Reproduce all of the data word for word.
┄┄┄┄┄┄┄┄┄┄┄┄┄┄┄┄┄┄┄┄
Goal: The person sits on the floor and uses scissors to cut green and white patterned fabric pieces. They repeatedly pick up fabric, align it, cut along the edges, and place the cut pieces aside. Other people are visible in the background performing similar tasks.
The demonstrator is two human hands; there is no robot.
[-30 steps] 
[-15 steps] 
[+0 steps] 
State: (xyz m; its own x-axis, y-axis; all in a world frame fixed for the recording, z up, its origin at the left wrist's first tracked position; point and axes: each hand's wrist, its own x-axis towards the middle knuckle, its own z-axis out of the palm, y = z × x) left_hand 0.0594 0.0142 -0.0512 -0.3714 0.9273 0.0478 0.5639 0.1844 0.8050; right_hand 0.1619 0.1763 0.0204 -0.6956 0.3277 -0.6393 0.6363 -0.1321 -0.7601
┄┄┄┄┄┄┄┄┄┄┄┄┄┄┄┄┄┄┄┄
FINISHED EXERCISE:
Goal: The person sits on the floor and uses scissors to cut green and white patterned fabric pieces. They repeatedly pick up fabric, align it, cut along the edges, and place the cut pieces aside. Other people are visible in the background performing similar tasks.
The demonstrator is two human hands; there is no robot.
[-30 steps] 
[-15 steps] 
[+0 steps] 
State: (xyz m; its own x-axis, y-axis; all in a world frame fixed for the recording, z up, its origin at the left wrist's first tracked position; point and axes: each hand's wrist, its own x-axis towards the middle knuckle, its own z-axis out of the palm, y = z × x) left_hand 0.0594 0.0142 -0.0512 -0.3714 0.9273 0.0478 0.5639 0.1844 0.8050; right_hand 0.1619 0.1763 0.0204 -0.6956 0.3277 -0.6393 0.6363 -0.1321 -0.7601

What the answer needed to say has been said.